Japan's Pharmaceuticals and Medical Devices Agency approved Keytruda, or pembrolizumab, as a first-line treatment for patients whose advanced renal cell carcinoma, a common type of kidney cancer, has spread or cannot be surgically removed.

The approval is based on a late-stage study called Keynote-426, which evaluated Keytruda in combination with Pfizer Inc.'s Inlyta as first-line therapy for patients with renal cell carcinoma that has grown outside the kidney or has spread to other parts of the body.

The study showed that the drug combination significantly improved overall survival as well as boosted the amount of time the patient lived without the disease worsening — a measure known as progression-free survival.

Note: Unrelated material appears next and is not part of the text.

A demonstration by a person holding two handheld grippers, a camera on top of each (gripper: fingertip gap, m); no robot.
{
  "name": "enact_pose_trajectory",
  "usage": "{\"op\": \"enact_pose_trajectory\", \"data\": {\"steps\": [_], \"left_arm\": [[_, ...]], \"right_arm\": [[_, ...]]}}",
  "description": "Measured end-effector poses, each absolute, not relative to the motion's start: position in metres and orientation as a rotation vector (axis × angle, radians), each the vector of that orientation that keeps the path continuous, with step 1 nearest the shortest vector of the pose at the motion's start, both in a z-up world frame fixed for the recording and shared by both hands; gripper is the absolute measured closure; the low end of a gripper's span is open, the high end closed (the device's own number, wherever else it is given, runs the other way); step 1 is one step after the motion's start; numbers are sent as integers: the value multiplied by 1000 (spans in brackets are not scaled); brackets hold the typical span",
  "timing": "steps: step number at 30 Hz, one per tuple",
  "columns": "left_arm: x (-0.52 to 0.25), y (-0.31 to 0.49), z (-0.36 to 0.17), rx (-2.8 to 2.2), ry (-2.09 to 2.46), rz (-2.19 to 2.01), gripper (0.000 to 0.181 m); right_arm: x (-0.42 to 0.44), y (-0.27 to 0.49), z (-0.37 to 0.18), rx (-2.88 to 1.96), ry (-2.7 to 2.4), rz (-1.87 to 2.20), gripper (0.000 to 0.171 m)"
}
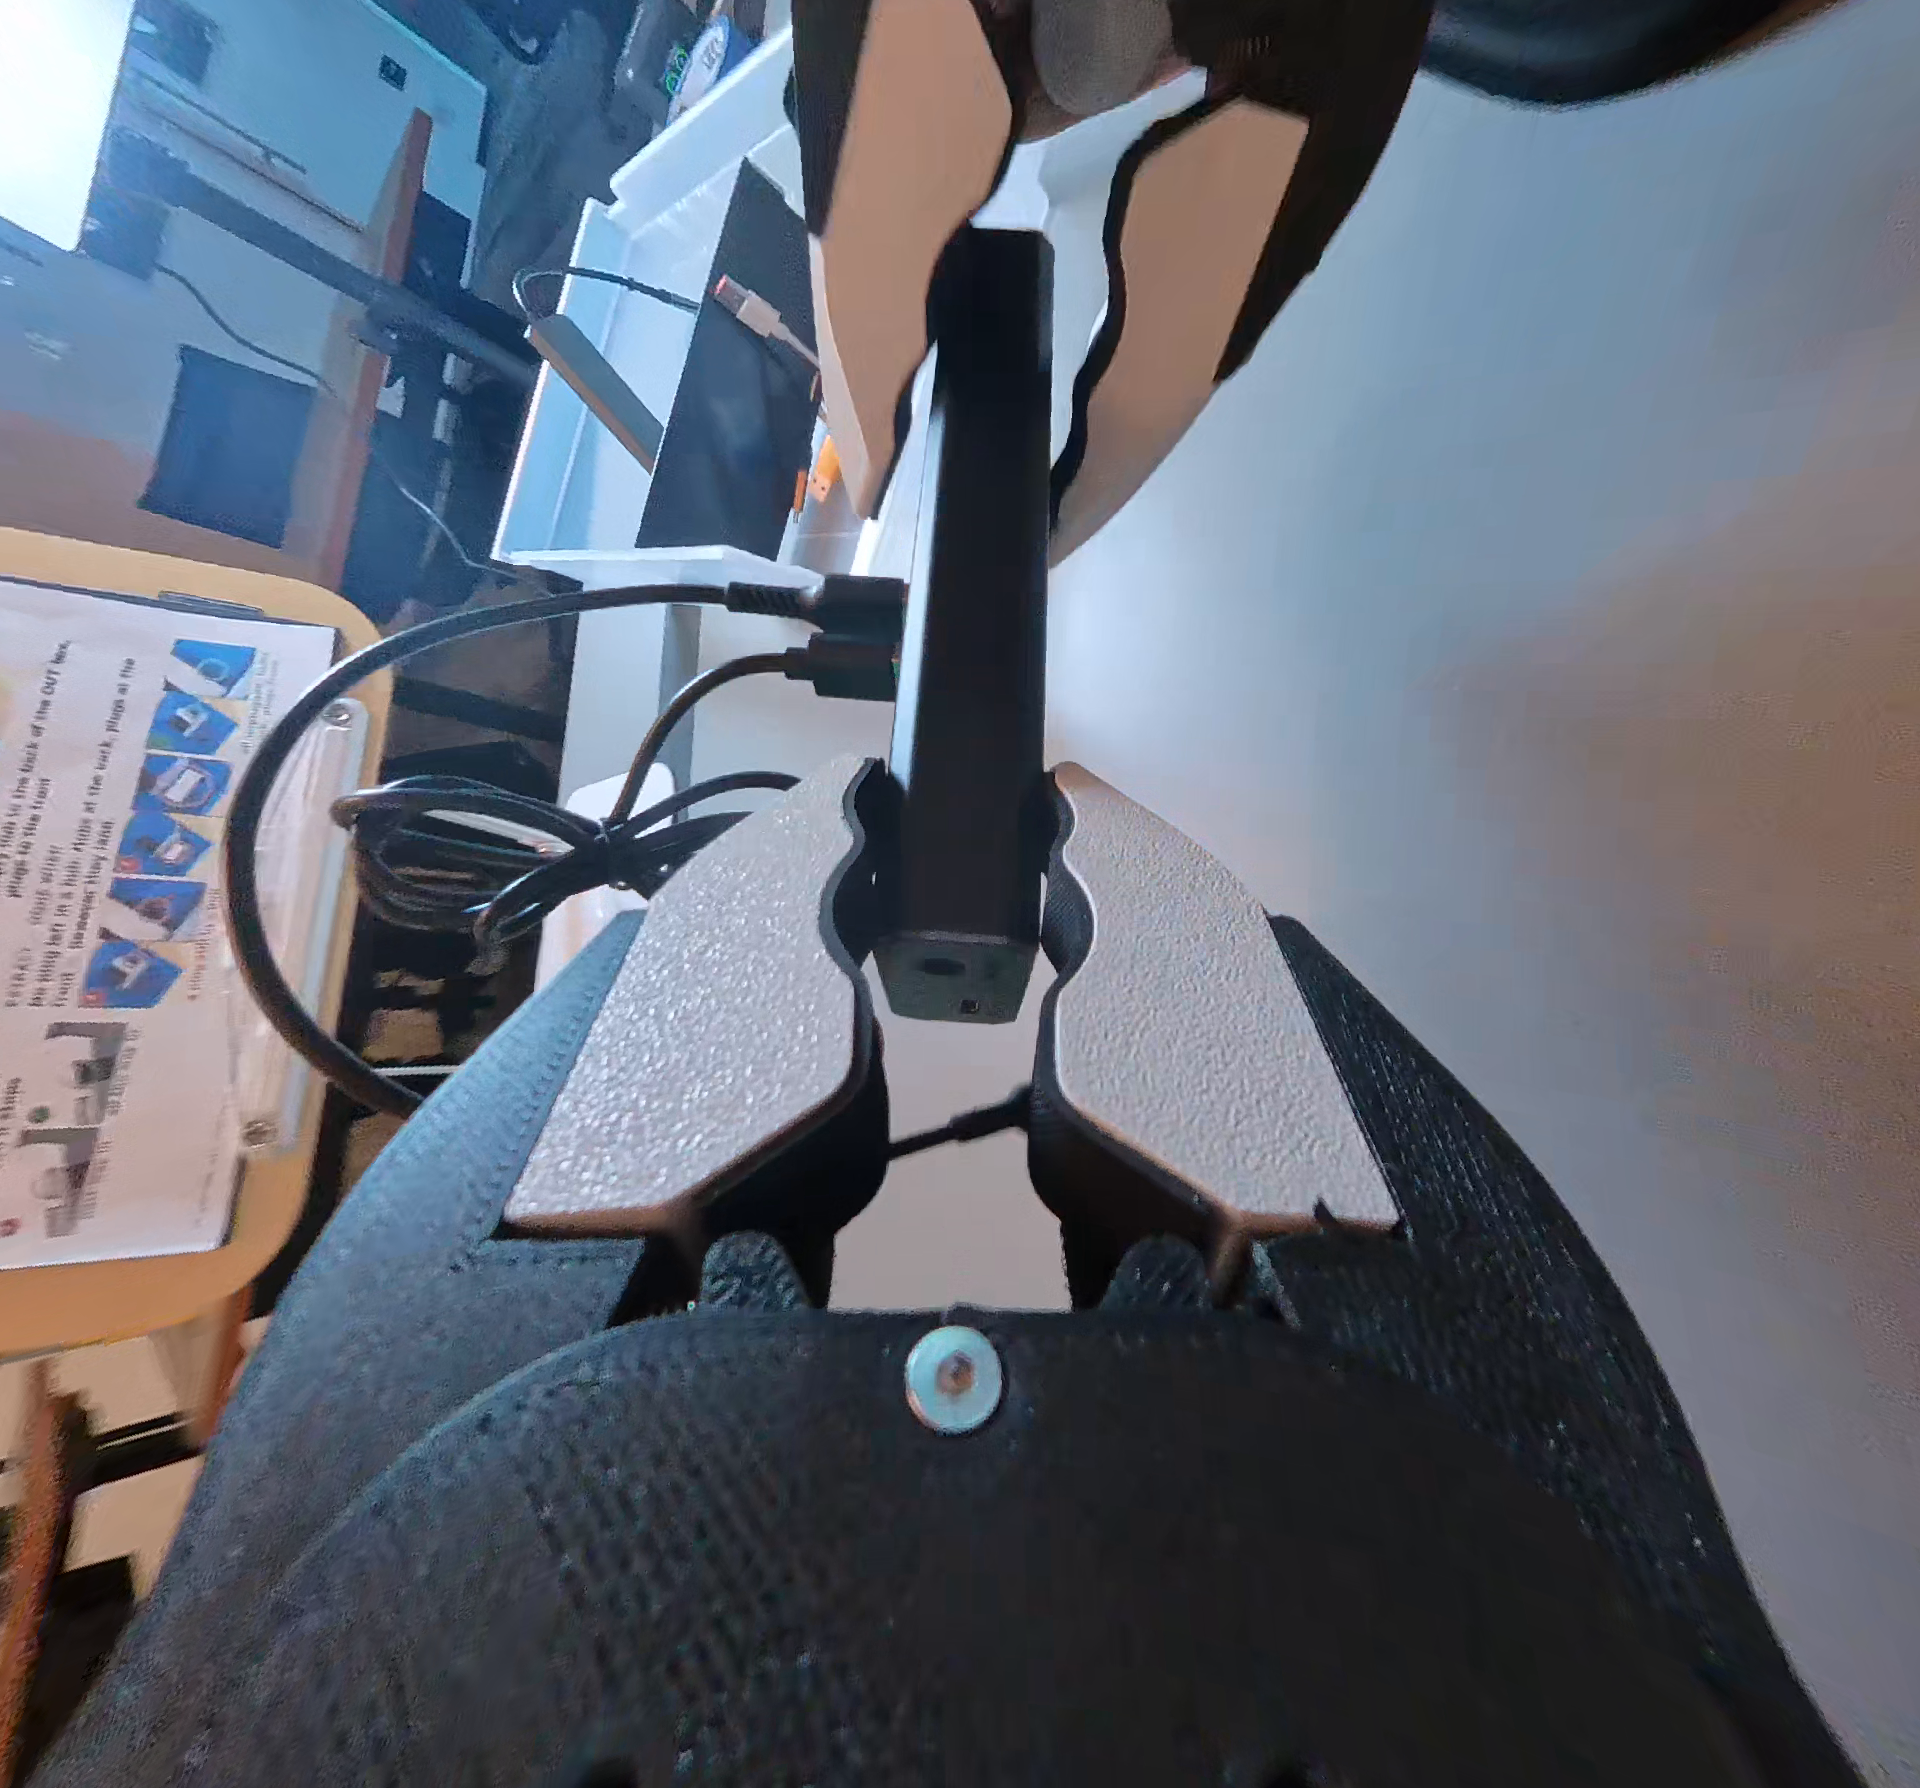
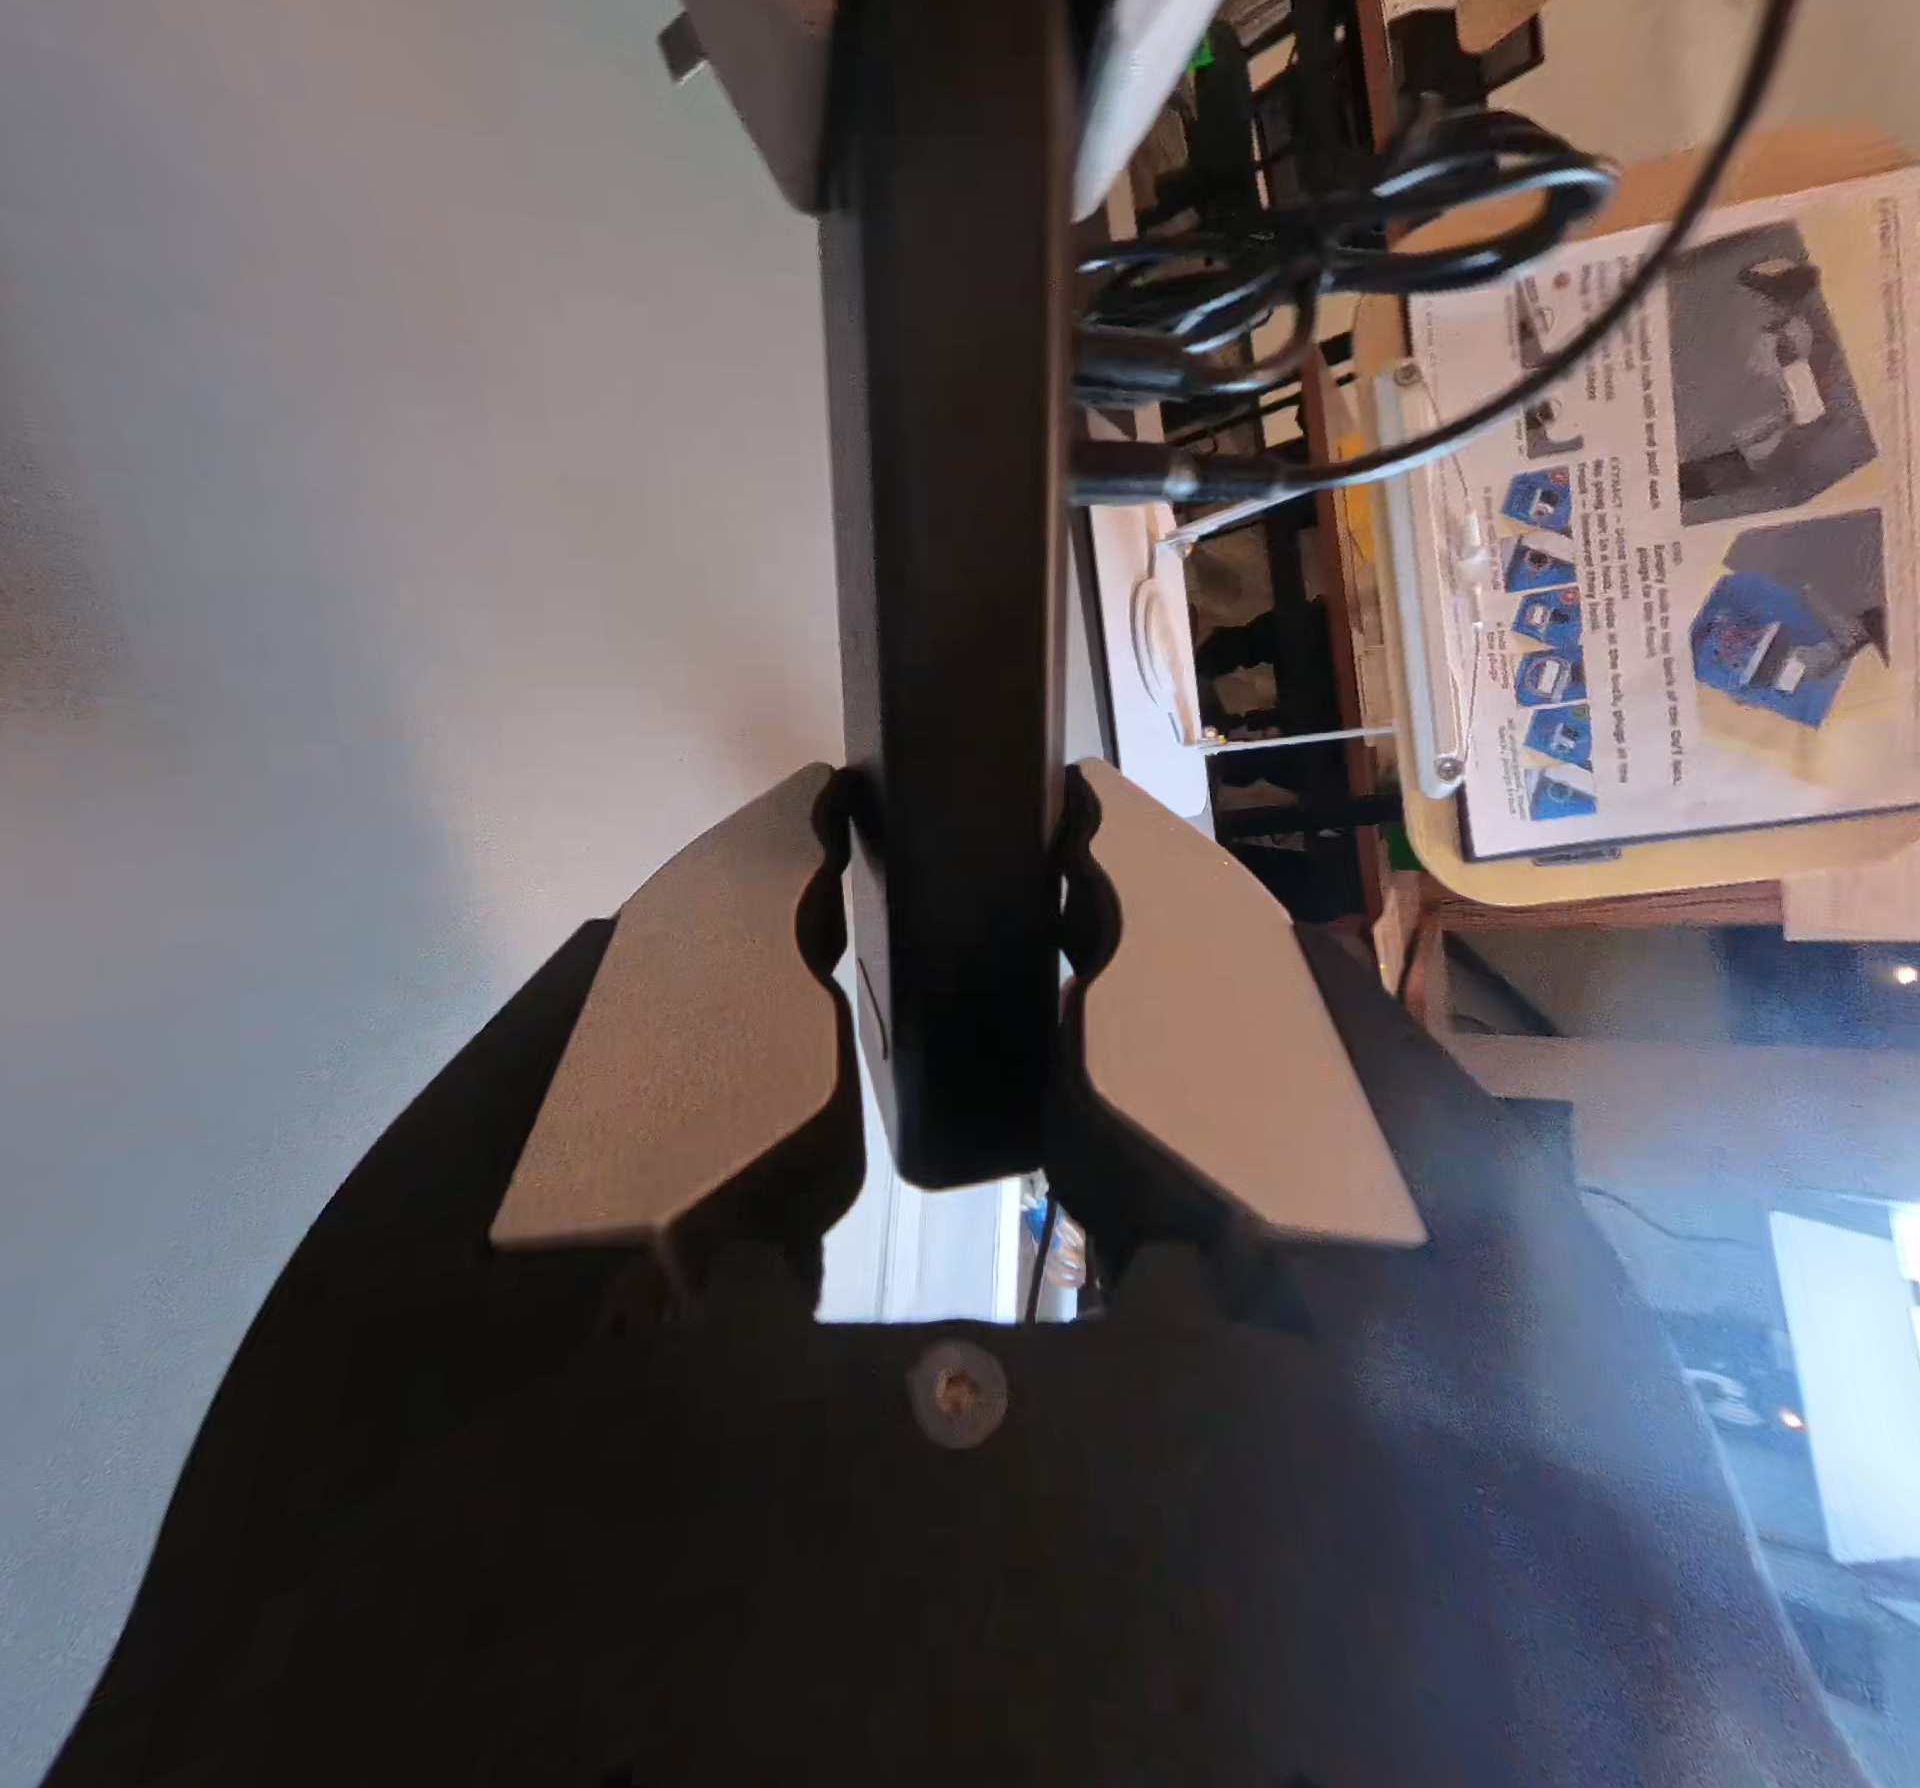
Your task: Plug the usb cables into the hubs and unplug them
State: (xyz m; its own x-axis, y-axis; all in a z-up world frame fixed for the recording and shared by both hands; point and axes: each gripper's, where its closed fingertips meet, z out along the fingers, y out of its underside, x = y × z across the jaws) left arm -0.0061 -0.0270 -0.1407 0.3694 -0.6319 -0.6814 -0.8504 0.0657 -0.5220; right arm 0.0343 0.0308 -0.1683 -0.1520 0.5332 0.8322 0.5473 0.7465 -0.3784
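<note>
Plainly held at both ends: long, slim black bar-shaped USB hub, off the white tabletop, long axis running straight along the line between the two grippers. Near end clamped in the left gripper, grey textured pads closed on its two long sides; far end pinched likewise by the right gripper (seen from the right wrist view, same bar gripped by that gripper, jaws narrow around it). Two black USB plugs seated side by side in one long face, sticking out at right angles to the bar, thin black cables looping away to a loose coil. Probably next: freeing one gripper, most likely the right, then pulling a plug sideways, across the bar's axis, not along it. Further off, an illustrated instruction sheet on a pale wooden board.
</note>
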Motion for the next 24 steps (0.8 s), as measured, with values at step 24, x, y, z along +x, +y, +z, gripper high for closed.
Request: {"op": "enact_pose_trajectory", "data": {"steps": [24], "left_arm": [[8, 10, -95, -1556, 334, -759, 115]], "right_arm": [[10, 17, -127, -917, -1337, 280, 140]]}}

The Kenilworth, N.J.-based drugmaker's medicine was also approved in combination with chemotherapy as an initial treatment for patients with recurring or distant head and neck squamous cell carcinoma, or HNSCC, that has spread beyond the origin site.

Additionally, Keytruda was approved in Japan as a standalone treatment for the same indication, Merck said in a Dec. 20 press release.

The two approvals are based on a phase 3 study, called Keynote-048, which found that Keytruda with or without chemotherapy helped patients with HNSCC that had recurred or spread to other parts of the body live longer than the standard of care.

It is estimated that about 24,000 people in Japan were diagnosed with kidney cancer in 2018, and about 22,000 new cases of head and neck cancer came up that year.